Print the data again, exactly.

= = =

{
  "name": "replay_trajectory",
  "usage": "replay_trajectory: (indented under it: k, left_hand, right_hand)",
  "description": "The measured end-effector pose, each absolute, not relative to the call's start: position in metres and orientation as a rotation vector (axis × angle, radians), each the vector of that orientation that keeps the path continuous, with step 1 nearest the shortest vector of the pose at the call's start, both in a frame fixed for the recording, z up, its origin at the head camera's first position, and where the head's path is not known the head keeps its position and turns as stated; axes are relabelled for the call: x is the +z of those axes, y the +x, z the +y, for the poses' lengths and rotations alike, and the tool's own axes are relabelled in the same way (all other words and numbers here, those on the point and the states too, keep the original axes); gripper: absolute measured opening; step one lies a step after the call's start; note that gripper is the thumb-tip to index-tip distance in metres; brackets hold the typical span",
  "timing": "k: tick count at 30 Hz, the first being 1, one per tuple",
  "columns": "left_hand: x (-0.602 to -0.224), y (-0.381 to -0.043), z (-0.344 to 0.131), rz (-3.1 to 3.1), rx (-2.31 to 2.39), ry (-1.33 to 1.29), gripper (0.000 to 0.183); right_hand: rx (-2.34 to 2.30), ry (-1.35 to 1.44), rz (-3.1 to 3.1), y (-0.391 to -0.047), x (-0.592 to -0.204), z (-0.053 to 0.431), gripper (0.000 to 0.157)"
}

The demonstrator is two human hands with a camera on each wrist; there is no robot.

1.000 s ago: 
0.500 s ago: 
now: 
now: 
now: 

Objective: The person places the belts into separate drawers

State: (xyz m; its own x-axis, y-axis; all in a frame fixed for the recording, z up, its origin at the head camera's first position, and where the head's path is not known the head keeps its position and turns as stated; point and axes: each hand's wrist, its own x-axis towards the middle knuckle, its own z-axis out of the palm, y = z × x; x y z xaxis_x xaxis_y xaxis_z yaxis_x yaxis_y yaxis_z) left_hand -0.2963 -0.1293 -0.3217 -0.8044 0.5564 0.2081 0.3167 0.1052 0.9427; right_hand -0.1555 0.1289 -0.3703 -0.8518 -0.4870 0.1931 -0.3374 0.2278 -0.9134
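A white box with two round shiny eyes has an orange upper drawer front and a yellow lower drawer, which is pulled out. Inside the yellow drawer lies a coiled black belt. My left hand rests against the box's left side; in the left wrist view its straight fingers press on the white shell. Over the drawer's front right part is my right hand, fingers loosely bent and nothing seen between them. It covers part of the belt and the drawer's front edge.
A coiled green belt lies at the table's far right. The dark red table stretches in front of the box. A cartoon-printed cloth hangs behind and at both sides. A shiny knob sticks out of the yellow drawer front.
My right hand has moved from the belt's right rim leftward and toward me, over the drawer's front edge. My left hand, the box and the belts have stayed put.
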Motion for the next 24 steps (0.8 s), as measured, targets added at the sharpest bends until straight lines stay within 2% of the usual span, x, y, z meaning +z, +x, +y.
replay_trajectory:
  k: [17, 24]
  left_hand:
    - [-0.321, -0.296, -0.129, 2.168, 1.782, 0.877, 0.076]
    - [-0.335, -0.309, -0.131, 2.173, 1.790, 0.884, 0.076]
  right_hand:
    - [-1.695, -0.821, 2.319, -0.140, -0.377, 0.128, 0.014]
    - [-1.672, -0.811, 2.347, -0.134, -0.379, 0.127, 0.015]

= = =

→ Written solution
{
  "name": "replay_trajectory",
  "usage": "replay_trajectory: (indented under it: k, left_hand, right_hand)",
  "description": "The measured end-effector pose, each absolute, not relative to the call's start: position in metres and orientation as a rotation vector (axis × angle, radians), each the vector of that orientation that keeps the path continuous, with step 1 nearest the shortest vector of the pose at the call's start, both in a frame fixed for the recording, z up, its origin at the head camera's first position, and where the head's path is not known the head keeps its position and turns as stated; axes are relabelled for the call: x is the +z of those axes, y the +x, z the +y, for the poses' lengths and rotations alike, and the tool's own axes are relabelled in the same way (all other words and numbers here, those on the point and the states too, keep the original axes); gripper: absolute measured opening; step one lies a step after the call's start; note that gripper is the thumb-tip to index-tip distance in metres; brackets hold the typical span",
  "timing": "k: tick count at 30 Hz, the first being 1, one per tuple",
  "columns": "left_hand: x (-0.602 to -0.224), y (-0.381 to -0.043), z (-0.344 to 0.131), rz (-3.1 to 3.1), rx (-2.31 to 2.39), ry (-1.33 to 1.29), gripper (0.000 to 0.183); right_hand: rx (-2.34 to 2.30), ry (-1.35 to 1.44), rz (-3.1 to 3.1), y (-0.391 to -0.047), x (-0.592 to -0.204), z (-0.053 to 0.431), gripper (0.000 to 0.157)"
}

The demonstrator is two human hands with a camera on each wrist; there is no robot.

1.000 s ago: 
0.500 s ago: 
now: 
now: 
now: 

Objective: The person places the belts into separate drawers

State: (xyz m; its own x-axis, y-axis; all in a frame fixed for the recording, z up, its origin at the head camera's first position, and where the head's path is not known the head keeps its position and turns as stated; point and axes: each hand's wrist, its own x-axis towards the middle knuckle, its own z-axis out of the palm, y = z × x; x y z xaxis_x xaxis_y xaxis_z yaxis_x yaxis_y yaxis_z) left_hand -0.2963 -0.1293 -0.3217 -0.8044 0.5564 0.2081 0.3167 0.1052 0.9427; right_hand -0.1555 0.1289 -0.3703 -0.8518 -0.4870 0.1931 -0.3374 0.2278 -0.9134
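A white box with two round shiny eyes has an orange upper drawer front and a yellow lower drawer, which is pulled out. Inside the yellow drawer lies a coiled black belt. My left hand rests against the box's left side; in the left wrist view its straight fingers press on the white shell. Over the drawer's front right part is my right hand, fingers loosely bent and nothing seen between them. It covers part of the belt and the drawer's front edge.
A coiled green belt lies at the table's far right. The dark red table stretches in front of the box. A cartoon-printed cloth hangs behind and at both sides. A shiny knob sticks out of the yellow drawer front.
My right hand has moved from the belt's right rim leftward and toward me, over the drawer's front edge. My left hand, the box and the belts have stayed put.
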Motion for the next 24 steps (0.8 s), as measured, targets added at the sharpest bends until straight lines stay within 2% of the usual span, x, y, z meaning +z, +x, +y.
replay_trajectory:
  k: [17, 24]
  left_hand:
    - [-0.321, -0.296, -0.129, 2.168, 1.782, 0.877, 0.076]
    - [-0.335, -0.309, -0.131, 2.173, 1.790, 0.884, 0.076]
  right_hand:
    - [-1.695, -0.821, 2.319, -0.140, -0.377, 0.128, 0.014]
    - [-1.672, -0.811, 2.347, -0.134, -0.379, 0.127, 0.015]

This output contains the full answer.